Direct naar content gaan

Samenvatting

Woningbouwcorporatie X (belanghebbende) heeft een aantal leningen met variabele rente, waarop zij het risico op stijgende rente afdekt door langlopende interest rate swaps (hierna: IRS) aan te gaan. Helaas voor X daalt de rente sinds het afsluiten van de contracten in 2013. Dit heeft tot gevolg dat X grote bedragen moet storten. X krijgt ook te maken met een toezichthouder die eisen stelt. Dit alles leidt ertoe dat X tot herfinanciering overgaat en in dat kader de swaps afkoopt.

De kwalificatie van de betaling ter zake van de afkoop van de swaps (€ 20 miljoen) is hetgeen partijen verdeeld houdt. X wenst het hele bedrag in het jaar van verschuldigd worden af te trekken, de Inspecteur stelt zich op het standpunt dat moet worden geactiveerd. Daarnaast zijn partijen het er ook niet over eens, als er dan al zou moeten worden geactiveerd, voor welk bedrag dat dan zou moeten zijn. Rechtbank Noord-Holland vindt voor alle standpunten iets te zeggen en heeft hierover aan de Hoge Raad de volgende prejudiciële vragen gesteld.

1. Vloeit uit goed koopmansgebruik een algemeen geldende rechtsregel voort, die inhoudt dat de belastingplichtige die een meerjarig financieringscontract voor het einde van de looptijd beëindigt en in samenhang daarmee een nieuw meerjarig financieringscontract afsluit, de lasten die (al dan niet rechtstreeks) met de voortijdige beëindiging van het oude financieringscontract verband houden, steeds moet activeren en daarop moet afschrijven?

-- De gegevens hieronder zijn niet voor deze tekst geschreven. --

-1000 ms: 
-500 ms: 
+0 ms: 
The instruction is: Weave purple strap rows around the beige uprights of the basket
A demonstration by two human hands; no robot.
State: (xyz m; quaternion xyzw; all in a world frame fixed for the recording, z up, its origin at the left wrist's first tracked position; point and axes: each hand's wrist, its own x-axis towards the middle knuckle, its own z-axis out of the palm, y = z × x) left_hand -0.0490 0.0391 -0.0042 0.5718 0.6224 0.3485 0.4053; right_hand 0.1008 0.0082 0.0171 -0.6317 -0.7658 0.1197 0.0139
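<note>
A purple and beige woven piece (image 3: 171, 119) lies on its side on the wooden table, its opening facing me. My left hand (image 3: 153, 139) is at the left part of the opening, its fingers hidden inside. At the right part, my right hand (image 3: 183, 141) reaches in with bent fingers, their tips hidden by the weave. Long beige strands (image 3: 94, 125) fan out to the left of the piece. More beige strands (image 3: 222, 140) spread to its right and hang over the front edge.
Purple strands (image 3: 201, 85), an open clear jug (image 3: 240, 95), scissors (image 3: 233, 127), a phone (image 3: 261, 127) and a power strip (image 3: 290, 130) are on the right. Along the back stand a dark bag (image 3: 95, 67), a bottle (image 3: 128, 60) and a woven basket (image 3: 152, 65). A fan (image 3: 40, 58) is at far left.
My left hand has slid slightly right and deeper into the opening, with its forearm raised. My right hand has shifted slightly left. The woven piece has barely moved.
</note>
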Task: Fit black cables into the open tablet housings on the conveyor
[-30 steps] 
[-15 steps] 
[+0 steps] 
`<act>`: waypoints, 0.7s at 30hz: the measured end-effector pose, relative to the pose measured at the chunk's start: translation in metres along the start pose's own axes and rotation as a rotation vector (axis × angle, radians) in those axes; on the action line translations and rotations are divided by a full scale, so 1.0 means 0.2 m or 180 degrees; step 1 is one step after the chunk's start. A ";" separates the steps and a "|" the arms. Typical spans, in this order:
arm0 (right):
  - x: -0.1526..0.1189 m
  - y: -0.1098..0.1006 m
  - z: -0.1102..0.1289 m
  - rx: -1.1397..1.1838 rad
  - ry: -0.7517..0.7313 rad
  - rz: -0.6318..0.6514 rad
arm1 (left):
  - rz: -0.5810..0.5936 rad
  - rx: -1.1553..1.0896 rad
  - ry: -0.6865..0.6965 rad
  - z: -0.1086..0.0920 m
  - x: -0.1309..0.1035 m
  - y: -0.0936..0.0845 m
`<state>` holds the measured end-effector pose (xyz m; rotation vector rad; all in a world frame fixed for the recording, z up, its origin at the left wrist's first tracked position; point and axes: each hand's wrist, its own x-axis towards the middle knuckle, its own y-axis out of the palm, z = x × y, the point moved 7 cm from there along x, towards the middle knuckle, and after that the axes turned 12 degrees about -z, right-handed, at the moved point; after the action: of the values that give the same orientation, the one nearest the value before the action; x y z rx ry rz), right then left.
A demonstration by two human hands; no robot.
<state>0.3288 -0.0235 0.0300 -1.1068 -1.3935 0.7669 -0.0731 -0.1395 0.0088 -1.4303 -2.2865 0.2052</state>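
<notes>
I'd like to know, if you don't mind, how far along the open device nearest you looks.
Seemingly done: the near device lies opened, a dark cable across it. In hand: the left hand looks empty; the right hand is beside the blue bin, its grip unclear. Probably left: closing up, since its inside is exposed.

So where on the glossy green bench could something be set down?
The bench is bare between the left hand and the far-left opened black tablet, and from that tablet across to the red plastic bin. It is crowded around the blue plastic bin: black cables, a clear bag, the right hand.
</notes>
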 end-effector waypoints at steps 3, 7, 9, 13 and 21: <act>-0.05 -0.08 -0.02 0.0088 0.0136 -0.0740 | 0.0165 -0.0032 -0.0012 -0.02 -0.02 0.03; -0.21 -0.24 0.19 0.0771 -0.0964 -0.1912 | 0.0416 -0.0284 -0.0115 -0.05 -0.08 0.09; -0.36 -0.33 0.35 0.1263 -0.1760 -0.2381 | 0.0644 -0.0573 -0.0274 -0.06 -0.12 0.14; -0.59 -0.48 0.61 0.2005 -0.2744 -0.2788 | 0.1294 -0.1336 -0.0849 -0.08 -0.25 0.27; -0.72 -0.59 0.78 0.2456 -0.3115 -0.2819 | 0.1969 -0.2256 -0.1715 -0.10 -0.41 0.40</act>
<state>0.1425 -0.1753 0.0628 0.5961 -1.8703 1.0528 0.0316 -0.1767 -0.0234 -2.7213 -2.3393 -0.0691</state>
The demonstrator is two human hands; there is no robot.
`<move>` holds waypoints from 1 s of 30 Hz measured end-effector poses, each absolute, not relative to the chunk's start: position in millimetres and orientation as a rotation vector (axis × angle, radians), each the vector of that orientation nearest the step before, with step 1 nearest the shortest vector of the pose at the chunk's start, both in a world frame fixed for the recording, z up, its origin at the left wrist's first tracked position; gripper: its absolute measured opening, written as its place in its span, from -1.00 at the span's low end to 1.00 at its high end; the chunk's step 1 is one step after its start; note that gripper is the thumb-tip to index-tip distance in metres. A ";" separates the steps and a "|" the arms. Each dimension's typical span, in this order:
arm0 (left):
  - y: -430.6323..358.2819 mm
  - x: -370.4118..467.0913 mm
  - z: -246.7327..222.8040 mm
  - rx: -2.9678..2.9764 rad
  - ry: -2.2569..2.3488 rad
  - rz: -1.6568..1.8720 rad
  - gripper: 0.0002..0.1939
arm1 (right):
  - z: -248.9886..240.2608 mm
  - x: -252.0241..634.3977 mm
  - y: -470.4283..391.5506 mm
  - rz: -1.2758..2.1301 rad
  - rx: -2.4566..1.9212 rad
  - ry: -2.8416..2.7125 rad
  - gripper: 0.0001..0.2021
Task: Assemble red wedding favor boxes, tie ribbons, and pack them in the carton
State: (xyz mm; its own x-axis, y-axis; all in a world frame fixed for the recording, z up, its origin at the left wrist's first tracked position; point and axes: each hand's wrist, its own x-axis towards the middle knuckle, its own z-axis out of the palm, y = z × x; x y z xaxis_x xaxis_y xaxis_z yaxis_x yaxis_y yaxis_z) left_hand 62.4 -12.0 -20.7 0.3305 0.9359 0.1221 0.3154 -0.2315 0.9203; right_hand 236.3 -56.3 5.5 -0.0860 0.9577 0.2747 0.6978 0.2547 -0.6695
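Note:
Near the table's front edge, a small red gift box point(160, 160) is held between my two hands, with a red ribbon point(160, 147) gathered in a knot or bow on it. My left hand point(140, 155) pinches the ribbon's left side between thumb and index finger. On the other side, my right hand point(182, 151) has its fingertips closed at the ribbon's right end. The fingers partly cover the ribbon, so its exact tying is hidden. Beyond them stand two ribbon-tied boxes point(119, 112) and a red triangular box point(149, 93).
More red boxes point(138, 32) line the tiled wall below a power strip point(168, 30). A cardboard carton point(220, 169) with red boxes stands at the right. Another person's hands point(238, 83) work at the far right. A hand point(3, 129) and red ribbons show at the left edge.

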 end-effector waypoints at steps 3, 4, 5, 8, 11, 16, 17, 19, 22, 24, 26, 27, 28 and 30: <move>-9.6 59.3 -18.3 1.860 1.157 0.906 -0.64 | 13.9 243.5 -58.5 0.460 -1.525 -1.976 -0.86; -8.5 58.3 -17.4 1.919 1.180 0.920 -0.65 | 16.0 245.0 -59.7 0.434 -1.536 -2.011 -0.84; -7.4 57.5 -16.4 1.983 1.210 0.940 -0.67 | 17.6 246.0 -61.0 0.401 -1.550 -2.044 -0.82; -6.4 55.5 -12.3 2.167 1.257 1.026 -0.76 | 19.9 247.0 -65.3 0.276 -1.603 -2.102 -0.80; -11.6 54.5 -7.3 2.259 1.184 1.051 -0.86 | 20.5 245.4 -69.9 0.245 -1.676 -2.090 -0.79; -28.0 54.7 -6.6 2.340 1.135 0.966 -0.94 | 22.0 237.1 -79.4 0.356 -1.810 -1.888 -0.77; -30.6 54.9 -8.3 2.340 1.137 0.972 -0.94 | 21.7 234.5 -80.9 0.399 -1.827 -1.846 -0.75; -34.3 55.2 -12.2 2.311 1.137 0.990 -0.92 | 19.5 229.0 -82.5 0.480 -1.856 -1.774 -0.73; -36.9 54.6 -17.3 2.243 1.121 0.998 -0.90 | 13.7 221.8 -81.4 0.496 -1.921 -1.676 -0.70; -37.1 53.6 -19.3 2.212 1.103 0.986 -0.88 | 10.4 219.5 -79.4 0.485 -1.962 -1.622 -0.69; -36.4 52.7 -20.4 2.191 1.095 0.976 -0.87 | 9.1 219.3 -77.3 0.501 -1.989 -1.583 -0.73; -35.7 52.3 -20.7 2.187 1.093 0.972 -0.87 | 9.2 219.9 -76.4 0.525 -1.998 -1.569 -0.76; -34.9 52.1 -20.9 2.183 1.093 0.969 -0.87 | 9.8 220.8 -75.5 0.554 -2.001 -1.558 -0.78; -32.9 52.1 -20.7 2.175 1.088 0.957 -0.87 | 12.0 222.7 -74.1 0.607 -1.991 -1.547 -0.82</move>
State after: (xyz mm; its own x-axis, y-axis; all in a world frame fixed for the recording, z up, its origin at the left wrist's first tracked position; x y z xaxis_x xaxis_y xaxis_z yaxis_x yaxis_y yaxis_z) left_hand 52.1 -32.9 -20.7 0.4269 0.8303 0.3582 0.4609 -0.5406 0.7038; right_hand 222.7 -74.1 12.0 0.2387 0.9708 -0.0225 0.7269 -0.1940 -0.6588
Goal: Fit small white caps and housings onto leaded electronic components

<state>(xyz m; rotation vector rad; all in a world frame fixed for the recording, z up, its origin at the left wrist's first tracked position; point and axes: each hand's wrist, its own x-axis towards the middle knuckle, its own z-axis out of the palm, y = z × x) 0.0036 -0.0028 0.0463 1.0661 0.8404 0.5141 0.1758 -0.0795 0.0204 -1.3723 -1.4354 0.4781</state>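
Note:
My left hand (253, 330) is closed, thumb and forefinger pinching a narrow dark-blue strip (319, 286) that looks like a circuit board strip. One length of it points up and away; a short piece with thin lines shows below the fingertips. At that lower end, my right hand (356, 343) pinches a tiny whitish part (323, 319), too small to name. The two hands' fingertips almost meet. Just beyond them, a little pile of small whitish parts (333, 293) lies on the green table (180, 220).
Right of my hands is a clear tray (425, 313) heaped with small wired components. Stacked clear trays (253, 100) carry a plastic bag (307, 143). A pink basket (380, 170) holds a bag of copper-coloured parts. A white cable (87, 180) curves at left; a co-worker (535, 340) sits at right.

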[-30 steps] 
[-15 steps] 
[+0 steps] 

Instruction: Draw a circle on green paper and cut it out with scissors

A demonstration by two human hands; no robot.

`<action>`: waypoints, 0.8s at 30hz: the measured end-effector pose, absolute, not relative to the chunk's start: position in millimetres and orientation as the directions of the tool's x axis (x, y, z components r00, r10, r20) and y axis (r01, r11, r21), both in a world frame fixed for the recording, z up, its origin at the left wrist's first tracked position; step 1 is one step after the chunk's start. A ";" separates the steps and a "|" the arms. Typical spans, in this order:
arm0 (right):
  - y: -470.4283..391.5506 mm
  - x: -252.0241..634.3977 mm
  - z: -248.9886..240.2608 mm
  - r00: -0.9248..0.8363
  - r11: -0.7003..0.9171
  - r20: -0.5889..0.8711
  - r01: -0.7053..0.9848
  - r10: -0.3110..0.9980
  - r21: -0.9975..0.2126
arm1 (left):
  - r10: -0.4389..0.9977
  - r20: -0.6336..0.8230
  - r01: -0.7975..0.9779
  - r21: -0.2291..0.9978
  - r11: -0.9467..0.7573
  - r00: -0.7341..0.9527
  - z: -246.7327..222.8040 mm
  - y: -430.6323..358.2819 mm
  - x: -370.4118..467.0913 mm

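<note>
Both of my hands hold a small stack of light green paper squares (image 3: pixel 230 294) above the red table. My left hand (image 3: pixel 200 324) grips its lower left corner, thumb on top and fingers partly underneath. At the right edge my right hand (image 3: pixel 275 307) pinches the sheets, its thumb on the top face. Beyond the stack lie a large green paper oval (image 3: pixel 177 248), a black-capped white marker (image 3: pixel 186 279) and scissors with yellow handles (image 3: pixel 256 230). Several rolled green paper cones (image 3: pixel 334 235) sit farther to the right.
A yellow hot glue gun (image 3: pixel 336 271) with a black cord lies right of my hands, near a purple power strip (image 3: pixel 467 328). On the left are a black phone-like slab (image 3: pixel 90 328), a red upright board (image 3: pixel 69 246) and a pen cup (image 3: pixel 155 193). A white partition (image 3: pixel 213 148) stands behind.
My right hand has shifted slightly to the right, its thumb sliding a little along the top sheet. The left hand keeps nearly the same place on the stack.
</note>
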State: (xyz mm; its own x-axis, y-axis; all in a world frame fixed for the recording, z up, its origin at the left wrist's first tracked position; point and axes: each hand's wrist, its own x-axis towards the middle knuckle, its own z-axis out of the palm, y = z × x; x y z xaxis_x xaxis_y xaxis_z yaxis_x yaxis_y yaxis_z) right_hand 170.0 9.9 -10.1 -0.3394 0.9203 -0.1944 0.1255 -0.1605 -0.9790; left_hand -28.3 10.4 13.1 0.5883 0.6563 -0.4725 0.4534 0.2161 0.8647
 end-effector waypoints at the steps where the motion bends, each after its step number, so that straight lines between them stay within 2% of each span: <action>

2. Verplicht goed koopmansgebruik ertoe, al dan niet vanwege het bestaan van de bij vraag 1 bedoelde rechtsregel, om de bij afkoop betaalde afkoopsom ter zake van een IRS die – in de zin van het IRS-arrest (HR 8 november 2019, 18/01352, ECLI:NL:HR:2019:1721) – samenhangt met een variabel rentende lening, te activeren en te amortiseren, als in verband met de afkoop van de IRS de onderliggende variabel rentende lening wordt geherfinancierd door middel van een nieuwe vastrentende lening?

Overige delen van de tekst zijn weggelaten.